[Collection entries]
╭──
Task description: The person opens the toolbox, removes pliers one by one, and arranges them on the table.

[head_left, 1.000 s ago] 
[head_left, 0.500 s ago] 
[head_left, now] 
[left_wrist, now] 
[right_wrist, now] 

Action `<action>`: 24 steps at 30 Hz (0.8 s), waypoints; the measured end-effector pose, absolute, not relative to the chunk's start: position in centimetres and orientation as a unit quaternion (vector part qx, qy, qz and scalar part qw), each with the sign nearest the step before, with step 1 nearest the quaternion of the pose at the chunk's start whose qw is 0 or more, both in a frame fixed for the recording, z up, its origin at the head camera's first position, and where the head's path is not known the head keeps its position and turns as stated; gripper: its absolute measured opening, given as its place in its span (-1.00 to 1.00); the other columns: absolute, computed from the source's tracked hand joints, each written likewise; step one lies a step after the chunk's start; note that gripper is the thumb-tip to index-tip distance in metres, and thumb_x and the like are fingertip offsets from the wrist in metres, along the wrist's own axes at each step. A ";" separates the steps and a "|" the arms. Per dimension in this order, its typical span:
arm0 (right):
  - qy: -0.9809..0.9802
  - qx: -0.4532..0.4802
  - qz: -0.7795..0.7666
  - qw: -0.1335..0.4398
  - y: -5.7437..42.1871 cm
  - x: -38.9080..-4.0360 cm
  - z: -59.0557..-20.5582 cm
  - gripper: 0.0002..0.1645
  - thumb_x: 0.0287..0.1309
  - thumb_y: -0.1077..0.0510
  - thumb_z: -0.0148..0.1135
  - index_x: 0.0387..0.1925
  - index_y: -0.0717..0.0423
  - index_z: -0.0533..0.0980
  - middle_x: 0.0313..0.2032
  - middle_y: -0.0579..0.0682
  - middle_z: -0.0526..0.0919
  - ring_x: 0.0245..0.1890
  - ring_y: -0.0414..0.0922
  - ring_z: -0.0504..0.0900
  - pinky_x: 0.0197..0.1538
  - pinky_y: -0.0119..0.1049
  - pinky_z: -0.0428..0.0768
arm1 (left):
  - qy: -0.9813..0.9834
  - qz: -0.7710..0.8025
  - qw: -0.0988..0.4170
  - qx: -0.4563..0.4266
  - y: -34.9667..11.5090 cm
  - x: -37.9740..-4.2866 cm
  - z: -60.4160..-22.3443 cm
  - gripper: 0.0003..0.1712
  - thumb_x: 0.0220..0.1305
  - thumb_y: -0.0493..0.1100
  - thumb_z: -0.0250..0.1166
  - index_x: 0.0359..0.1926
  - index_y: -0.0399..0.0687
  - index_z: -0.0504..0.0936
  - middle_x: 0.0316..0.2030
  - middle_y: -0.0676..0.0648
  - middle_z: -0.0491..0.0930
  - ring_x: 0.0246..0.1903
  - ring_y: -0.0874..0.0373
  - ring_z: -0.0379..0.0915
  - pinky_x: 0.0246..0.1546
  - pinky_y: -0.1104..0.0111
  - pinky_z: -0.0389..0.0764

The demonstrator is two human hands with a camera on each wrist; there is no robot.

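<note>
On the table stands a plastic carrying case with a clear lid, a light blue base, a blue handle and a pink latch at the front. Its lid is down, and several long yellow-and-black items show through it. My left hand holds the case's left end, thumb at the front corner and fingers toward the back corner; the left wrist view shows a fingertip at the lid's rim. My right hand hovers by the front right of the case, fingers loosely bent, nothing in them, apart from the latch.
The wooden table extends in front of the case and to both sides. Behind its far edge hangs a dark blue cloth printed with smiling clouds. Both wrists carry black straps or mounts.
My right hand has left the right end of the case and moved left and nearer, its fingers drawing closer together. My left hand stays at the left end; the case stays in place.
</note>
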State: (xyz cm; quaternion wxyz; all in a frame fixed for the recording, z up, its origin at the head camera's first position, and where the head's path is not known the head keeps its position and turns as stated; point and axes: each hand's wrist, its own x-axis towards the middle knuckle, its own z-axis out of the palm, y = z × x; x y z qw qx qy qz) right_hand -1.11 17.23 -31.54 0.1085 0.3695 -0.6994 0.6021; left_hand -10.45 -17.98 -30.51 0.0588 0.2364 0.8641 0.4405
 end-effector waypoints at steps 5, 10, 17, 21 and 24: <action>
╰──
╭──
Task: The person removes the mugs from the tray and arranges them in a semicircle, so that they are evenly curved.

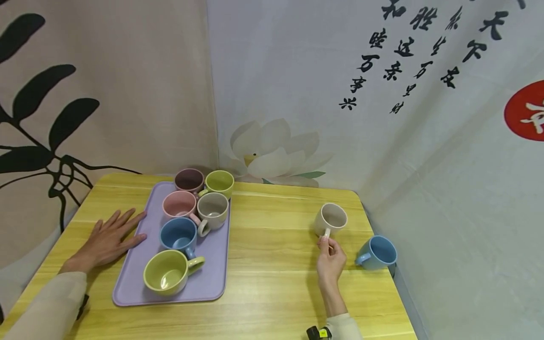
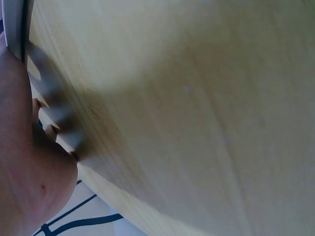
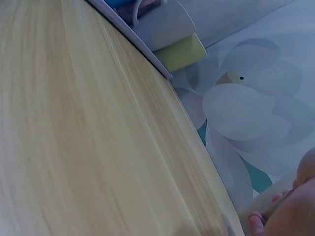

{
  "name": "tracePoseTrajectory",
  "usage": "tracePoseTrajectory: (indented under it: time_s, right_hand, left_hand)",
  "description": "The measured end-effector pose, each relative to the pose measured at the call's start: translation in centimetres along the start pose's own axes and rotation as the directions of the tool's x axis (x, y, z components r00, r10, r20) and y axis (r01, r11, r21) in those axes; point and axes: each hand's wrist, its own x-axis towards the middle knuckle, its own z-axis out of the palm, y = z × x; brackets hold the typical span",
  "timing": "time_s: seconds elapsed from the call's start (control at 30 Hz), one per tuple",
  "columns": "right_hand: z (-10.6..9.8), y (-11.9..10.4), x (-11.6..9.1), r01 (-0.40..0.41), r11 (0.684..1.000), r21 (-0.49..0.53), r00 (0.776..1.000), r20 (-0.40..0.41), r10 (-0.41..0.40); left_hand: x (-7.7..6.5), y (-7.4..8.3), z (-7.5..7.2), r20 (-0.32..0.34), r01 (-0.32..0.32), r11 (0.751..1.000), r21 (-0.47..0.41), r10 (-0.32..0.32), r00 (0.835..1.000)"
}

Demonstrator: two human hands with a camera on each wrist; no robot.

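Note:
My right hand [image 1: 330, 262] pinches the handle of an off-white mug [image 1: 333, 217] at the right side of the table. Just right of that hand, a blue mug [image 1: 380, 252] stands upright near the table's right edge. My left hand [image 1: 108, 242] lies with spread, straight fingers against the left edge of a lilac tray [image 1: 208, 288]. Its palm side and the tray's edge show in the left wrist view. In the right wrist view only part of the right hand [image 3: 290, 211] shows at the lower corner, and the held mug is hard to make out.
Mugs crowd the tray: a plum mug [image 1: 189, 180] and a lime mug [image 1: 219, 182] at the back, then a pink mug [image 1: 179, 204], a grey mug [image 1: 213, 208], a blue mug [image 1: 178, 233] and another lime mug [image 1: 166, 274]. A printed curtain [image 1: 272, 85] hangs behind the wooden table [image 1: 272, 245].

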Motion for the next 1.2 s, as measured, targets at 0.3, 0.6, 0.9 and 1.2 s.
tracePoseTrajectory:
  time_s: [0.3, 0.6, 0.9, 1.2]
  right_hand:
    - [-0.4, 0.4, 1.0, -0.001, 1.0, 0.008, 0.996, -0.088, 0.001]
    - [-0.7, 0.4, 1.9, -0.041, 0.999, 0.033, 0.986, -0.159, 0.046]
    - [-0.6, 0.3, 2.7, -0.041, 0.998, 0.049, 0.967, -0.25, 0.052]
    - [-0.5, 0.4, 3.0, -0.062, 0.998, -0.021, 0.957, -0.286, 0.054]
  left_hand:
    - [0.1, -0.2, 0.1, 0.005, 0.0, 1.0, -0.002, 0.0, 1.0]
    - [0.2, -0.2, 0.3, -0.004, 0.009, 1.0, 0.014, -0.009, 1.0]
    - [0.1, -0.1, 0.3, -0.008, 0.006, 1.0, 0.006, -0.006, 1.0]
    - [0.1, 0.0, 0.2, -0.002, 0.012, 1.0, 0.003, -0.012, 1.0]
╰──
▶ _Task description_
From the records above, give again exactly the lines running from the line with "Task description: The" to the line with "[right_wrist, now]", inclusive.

▶ _Written solution_
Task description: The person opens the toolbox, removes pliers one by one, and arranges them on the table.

[head_left, 1.000 s ago] 
[head_left, 0.500 s ago] 
[head_left, now] 
[left_wrist, now] 
[right_wrist, now] 

This finishes the exercise.